#### DATASET EXTRACT:
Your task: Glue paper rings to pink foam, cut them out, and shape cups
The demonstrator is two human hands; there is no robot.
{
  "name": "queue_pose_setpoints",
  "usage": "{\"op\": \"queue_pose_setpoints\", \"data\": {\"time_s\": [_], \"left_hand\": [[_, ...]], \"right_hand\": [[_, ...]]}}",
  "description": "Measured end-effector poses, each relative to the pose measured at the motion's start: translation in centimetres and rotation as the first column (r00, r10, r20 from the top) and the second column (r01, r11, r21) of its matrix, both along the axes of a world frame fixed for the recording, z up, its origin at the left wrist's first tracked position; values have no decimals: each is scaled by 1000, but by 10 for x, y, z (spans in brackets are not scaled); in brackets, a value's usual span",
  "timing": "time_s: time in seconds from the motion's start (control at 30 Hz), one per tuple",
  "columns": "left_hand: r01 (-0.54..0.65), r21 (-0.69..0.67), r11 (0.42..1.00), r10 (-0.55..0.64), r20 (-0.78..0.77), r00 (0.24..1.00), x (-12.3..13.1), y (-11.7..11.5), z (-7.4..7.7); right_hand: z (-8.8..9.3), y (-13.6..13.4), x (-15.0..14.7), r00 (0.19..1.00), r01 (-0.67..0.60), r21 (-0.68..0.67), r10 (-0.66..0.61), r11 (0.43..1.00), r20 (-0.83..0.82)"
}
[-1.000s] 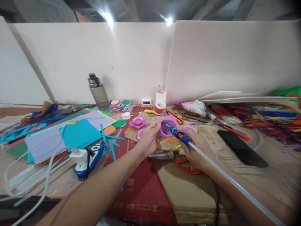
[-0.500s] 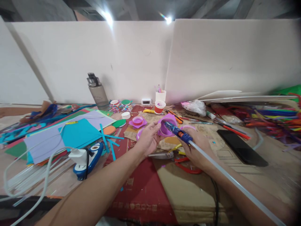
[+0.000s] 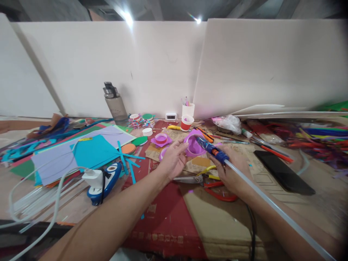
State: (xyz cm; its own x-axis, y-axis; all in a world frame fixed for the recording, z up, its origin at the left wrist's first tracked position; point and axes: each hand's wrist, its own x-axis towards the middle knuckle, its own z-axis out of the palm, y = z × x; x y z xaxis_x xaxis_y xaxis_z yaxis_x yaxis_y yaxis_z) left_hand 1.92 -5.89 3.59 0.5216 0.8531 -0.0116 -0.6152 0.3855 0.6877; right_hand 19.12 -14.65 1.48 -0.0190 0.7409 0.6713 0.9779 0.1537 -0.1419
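A purple ring on a purple sheet (image 3: 194,145) is pinched at its left edge by my left hand (image 3: 174,159). My right hand (image 3: 231,168) grips a blue glue gun (image 3: 214,151), with a long clear glue stick (image 3: 272,201) running out of its back. The gun's tip is at the right rim of the ring. Red-handled scissors (image 3: 221,195) and a yellow-handled tool (image 3: 207,172) lie just below the hands. Left of the ring, a smaller red and purple ring (image 3: 161,138) rests on a purple piece.
A power strip (image 3: 108,181) with a white plug, blue sheets (image 3: 94,152) and strips lie at the left. A bottle (image 3: 115,105), a small clock (image 3: 171,116) and a red-banded cup (image 3: 187,123) stand at the back. A phone (image 3: 282,172) lies at the right.
The glue gun's tip has moved from inside the ring to its right rim. The whole view has shifted slightly, and my left hand still holds the ring.
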Motion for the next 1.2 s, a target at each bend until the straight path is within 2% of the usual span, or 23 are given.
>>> {"op": "queue_pose_setpoints", "data": {"time_s": [0.17,0.3,0.47,0.7,1.0,1.2], "left_hand": [[42,3,999,-42,-48,998,-2,1,0],[93,-9,996,-93,-55,994,-3,4,-2],[68,32,997,-65,-93,994,-2,5,-5],[36,59,998,-30,-108,994,-1,2,-3],[10,67,998,-7,-50,999,0,2,-3],[30,67,997,-27,-57,998,-1,3,-3]], "right_hand": [[0,1,0,995,-94,11,94,995,-16],[-1,2,0,985,-165,9,164,986,45],[-2,2,-1,981,-182,12,181,983,71],[1,2,-2,989,-141,45,138,989,58],[2,3,2,997,-82,30,82,996,13],[2,3,2,999,-47,35,46,998,11]]}}
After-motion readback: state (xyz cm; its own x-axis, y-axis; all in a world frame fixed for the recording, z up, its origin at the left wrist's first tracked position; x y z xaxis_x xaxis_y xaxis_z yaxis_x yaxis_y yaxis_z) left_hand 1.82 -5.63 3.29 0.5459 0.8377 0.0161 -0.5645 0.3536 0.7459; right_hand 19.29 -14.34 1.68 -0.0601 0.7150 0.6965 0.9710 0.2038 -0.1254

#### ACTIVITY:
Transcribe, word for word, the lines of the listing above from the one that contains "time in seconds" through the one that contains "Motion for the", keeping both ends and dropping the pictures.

#### WRITTEN SOLUTION:
  "timing": "time_s: time in seconds from the motion's start (control at 30 Hz), one per tuple",
  "columns": "left_hand: r01 (-0.54..0.65), r21 (-0.69..0.67), r11 (0.42..1.00), r10 (-0.55..0.64), r20 (-0.78..0.77), r00 (0.24..1.00), x (-12.3..13.1), y (-11.7..11.5), z (-7.4..7.7); right_hand: z (-8.8..9.3), y (-13.6..13.4), x (-15.0..14.7), r00 (0.19..1.00), r01 (-0.67..0.60), r21 (-0.68..0.67), r10 (-0.66..0.61), r11 (0.43..1.00), r20 (-0.83..0.82)"
}
[-1.000s] 
[-0.500s] 
[+0.000s] 
State: (xyz cm; its own x-axis, y-axis; all in a world frame fixed for the recording, z up, its origin at the left wrist's first tracked position; point and axes: each hand's wrist, its own x-axis towards the middle knuckle, its own z-axis out of the palm, y = z × x; x y z xaxis_x xaxis_y xaxis_z yaxis_x yaxis_y yaxis_z) left_hand 1.92 -5.89 3.59 0.5216 0.8531 -0.0116 -0.6152 0.3855 0.6877; right_hand 19.12 -14.65 1.48 -0.0190 0.7409 0.6713 0.9779 0.1537 -0.1419
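A purple ring on a purple sheet (image 3: 194,145) is pinched at its left edge by my left hand (image 3: 174,159). My right hand (image 3: 231,168) grips a blue glue gun (image 3: 214,151), with a long clear glue stick (image 3: 272,201) running out of its back. The gun's tip is at the right rim of the ring. Red-handled scissors (image 3: 221,195) and a yellow-handled tool (image 3: 207,172) lie just below the hands. Left of the ring, a smaller red and purple ring (image 3: 161,138) rests on a purple piece.
A power strip (image 3: 108,181) with a white plug, blue sheets (image 3: 94,152) and strips lie at the left. A bottle (image 3: 115,105), a small clock (image 3: 171,116) and a red-banded cup (image 3: 187,123) stand at the back. A phone (image 3: 282,172) lies at the right.
The glue gun's tip has moved from inside the ring to its right rim. The whole view has shifted slightly, and my left hand still holds the ring.
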Motion for the next 1.2 s, a target at each bend until the straight path is within 2% of the usual span, or 23 are given.

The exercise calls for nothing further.